In order to avoid air pocket bubbles on the sides of your pyramid casting, after you pour resin in the mould, (for each layer), gently move a silicone spatula or popsicle stick along the sides to push off any surface bubbles you may not see sticking to the sides of the mould, and as they rise to the top, you can pop them.
Never fill your pyramid to the top of the mould. If the resin leaks out over the top it can be hard to separate the two piece moulds once resin has cured, without ruining one part. There is another reason for this discussed below.
After demoulding, if your pyramid has come out with air pockets on sides, or some errors on it, you have a few options to fix it. Due to its shape, it is not easy to topcoat each pyramid side once it has been taken out of the mould. Painting the sides with resin often results in ugly drips running down the sides, sometimes making the piece worse then what you started with trying to fix (ask me how I know ;)).
Option A: Latex/or Elmer's glue. If a person has the patience, they can paint elmer's glue or latex (if selling piece make sure customers do not have serious latex allergies), on three sides and bottom of pyramid. Use a level, and try to set the pyramid on a perfect angle so top side you will be brushing with resin, will be flat and level, then pour resin on. Peel off glue/latex once resin has cured. Any resin that dripped over the sides, will peel off with the glue/latex.
Repeat process for each side requiring the clear coat. This is a slow process that takes days, because you have to let each topcoat on each side cure thoroughly, before working on next side. Not an ideal method.

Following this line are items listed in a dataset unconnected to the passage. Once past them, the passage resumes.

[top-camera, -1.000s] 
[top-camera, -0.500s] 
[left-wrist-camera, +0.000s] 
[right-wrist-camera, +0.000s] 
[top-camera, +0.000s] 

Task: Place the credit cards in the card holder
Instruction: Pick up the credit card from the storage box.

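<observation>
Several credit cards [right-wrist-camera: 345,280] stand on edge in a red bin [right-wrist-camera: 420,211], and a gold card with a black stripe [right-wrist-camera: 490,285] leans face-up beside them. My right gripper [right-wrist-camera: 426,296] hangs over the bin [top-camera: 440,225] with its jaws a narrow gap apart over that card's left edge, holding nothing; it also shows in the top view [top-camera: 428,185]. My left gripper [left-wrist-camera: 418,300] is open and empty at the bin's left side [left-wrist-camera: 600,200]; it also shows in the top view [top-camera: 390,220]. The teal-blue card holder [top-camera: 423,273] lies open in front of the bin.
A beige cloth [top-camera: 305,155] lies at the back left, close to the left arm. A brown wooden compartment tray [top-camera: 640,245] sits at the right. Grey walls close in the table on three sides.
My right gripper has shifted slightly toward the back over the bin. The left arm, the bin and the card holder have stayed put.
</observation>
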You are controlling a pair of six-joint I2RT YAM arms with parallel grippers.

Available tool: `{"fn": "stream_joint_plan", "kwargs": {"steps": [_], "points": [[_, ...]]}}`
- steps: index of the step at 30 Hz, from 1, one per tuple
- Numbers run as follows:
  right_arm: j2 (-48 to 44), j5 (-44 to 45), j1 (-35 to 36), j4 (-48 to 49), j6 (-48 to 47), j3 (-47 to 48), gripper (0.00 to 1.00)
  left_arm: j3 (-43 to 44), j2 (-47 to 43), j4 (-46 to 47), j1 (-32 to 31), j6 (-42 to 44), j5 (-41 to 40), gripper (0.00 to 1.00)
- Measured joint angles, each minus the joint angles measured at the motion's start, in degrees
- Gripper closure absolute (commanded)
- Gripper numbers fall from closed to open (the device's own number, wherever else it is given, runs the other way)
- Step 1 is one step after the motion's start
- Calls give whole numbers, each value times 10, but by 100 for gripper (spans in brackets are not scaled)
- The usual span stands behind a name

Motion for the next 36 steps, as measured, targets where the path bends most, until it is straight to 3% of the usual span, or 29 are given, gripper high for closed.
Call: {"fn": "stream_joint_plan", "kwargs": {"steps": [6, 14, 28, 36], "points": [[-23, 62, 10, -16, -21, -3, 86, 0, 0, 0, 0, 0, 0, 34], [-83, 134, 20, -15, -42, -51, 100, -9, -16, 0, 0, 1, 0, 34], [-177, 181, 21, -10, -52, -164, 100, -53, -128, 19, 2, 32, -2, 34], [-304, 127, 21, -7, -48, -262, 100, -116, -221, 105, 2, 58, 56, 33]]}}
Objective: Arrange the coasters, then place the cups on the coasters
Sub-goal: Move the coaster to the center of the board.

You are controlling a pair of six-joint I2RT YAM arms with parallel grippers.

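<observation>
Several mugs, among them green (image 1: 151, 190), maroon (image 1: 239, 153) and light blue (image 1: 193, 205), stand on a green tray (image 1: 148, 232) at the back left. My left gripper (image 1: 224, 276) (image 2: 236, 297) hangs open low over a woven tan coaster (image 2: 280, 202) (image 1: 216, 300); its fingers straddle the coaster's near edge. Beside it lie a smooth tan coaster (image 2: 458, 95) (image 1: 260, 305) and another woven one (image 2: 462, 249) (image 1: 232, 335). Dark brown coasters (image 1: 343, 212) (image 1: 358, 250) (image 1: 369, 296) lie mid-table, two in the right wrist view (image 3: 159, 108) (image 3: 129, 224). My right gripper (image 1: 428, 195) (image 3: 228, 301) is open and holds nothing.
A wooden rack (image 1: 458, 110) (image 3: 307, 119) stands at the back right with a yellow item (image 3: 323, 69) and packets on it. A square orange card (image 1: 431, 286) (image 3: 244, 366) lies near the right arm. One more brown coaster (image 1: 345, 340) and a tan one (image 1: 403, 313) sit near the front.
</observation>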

Option B: Double-dip. Another reason never to fill your resin to the top of a pyramid mould, is if you do need to use this option to fix any errors on the casting, you will be glad you left a bit of space to allow for a double-dip of the piece. Lightly sand the sides of cured casting, and remove dust in the holes, then wipe remaining dust with isopropyl alcohol, then let dry.
If there are air pockets that get filled with sanding dust, you may need to use canned air to blow the dust out of the holes, or a toothbrush to scrub out the dust before attempting to double-dip piece back inside mould.
To prepare for double-dip, before setting pyramid casting back into the mould, coat all the sides of the pyramid, and inside the mould with resin. Depending on size of pyramid and casting, fill mould with about 1/4 to 1/3 resin (this may take a bit of practice to figure out). Have a spare coaster mould ready, in case you poured too much and need to tip a bit back out again. It is messy, but if covered well, your piece will come out beautifully, and all previous errors should be hidden by new resin coating. Leave to set/cure for longer then usually required to ensure fully hardened prior to unmoulding the double dipped piece. Thin layers can take longer to cure.
Note: Just pouring resin in, without coating all the sides of both pyramid and mould, can cause a patchy double-dip, requiring heavier sanding and re-dipping all over again. (Or in my case, it was so bad, I smashed it to bits, to use as filler another time. lol. Thankfully, in that case, it was more of a test and not a commission, which would have required taking the extra steps to fixing.)
Option C: If you have the tools, you can sand and polish your pyramid to a beautiful finish as well. But it will take some elbow grease. Many people prefer the finish of sanded and polished pieces, and some types of resin crafting are all finished with that process. There is a separate blog post that covers options for sanding, buffing and polishing.